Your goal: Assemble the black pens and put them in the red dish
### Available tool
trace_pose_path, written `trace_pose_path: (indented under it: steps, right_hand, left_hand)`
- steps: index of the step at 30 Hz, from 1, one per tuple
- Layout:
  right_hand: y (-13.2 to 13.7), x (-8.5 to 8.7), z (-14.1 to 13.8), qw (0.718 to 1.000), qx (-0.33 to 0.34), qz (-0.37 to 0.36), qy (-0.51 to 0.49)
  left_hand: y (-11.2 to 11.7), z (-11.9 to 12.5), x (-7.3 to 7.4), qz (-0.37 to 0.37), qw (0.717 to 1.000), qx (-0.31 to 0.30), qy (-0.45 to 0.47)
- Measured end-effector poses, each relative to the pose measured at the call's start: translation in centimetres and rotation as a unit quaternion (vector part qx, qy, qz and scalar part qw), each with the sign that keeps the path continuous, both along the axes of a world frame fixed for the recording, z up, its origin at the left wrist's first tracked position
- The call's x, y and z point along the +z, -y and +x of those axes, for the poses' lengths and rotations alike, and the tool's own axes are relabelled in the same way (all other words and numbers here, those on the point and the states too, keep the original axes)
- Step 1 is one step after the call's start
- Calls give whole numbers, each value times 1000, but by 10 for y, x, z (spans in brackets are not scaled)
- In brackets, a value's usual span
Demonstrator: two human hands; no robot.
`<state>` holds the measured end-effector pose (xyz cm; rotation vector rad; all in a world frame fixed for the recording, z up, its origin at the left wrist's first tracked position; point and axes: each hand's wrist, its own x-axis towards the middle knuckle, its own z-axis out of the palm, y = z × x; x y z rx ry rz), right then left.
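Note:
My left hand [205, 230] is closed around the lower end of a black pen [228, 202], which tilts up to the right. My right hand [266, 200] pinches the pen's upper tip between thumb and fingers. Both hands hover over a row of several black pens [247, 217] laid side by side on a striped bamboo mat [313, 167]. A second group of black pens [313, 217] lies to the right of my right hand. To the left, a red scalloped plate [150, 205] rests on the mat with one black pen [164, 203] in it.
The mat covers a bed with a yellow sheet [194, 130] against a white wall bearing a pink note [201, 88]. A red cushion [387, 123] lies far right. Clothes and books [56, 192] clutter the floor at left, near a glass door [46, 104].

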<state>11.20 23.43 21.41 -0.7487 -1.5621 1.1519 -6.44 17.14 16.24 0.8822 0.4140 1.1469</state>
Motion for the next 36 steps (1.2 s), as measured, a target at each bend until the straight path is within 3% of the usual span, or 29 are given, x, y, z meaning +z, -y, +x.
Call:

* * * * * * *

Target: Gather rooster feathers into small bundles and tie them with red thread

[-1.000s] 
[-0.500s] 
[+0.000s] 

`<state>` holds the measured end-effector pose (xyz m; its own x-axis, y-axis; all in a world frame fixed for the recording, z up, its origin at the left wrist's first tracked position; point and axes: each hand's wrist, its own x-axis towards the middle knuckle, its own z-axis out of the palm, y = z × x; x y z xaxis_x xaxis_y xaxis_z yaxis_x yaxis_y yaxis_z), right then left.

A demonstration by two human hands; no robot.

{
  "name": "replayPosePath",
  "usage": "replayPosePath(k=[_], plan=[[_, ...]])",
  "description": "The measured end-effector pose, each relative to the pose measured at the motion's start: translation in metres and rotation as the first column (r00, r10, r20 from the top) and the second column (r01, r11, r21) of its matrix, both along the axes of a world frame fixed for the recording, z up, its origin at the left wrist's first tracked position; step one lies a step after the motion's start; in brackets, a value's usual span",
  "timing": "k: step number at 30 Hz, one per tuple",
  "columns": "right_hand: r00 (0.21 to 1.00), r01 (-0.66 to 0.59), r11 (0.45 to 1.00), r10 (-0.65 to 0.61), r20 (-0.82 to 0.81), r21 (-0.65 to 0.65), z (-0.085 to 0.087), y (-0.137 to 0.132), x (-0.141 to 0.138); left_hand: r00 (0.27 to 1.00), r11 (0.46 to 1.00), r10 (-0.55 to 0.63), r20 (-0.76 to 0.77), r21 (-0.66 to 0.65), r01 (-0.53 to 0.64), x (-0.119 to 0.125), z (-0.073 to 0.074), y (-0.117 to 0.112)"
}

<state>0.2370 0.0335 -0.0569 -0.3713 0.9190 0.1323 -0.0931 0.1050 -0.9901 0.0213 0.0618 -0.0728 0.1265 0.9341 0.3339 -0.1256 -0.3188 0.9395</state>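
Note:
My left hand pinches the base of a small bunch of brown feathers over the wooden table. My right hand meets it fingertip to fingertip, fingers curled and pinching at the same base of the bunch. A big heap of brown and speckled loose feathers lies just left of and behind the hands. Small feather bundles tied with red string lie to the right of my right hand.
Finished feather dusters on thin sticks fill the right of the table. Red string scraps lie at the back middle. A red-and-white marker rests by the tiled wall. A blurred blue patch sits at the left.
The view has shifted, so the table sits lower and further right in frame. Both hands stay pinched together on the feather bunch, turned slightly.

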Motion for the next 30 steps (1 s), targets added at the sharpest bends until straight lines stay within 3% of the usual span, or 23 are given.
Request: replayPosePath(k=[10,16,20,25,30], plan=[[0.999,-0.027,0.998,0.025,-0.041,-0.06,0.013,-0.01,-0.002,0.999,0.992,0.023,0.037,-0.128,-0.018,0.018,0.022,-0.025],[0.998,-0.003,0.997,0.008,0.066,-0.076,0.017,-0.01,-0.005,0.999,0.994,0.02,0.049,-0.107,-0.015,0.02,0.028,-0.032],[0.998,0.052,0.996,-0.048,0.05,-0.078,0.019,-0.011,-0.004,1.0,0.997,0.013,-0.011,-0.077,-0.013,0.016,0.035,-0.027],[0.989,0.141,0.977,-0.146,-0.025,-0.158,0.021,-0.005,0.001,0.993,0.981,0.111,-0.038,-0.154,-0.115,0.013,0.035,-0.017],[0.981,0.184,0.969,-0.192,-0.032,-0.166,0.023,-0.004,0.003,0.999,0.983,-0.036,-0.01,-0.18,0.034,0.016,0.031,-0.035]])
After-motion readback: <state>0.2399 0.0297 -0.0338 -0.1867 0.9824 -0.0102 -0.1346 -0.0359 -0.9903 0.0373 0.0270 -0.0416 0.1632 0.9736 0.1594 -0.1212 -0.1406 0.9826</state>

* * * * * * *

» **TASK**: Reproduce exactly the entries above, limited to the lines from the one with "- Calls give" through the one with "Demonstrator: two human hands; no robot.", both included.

» **RESPONSE TO THE EXERCISE**:
- Calls give whole numbers, each value times 1000, but by 10 for y, x, z (spans in brackets are not scaled)
- In brackets, a value's usual span
Demonstrator: two human hands; no robot.

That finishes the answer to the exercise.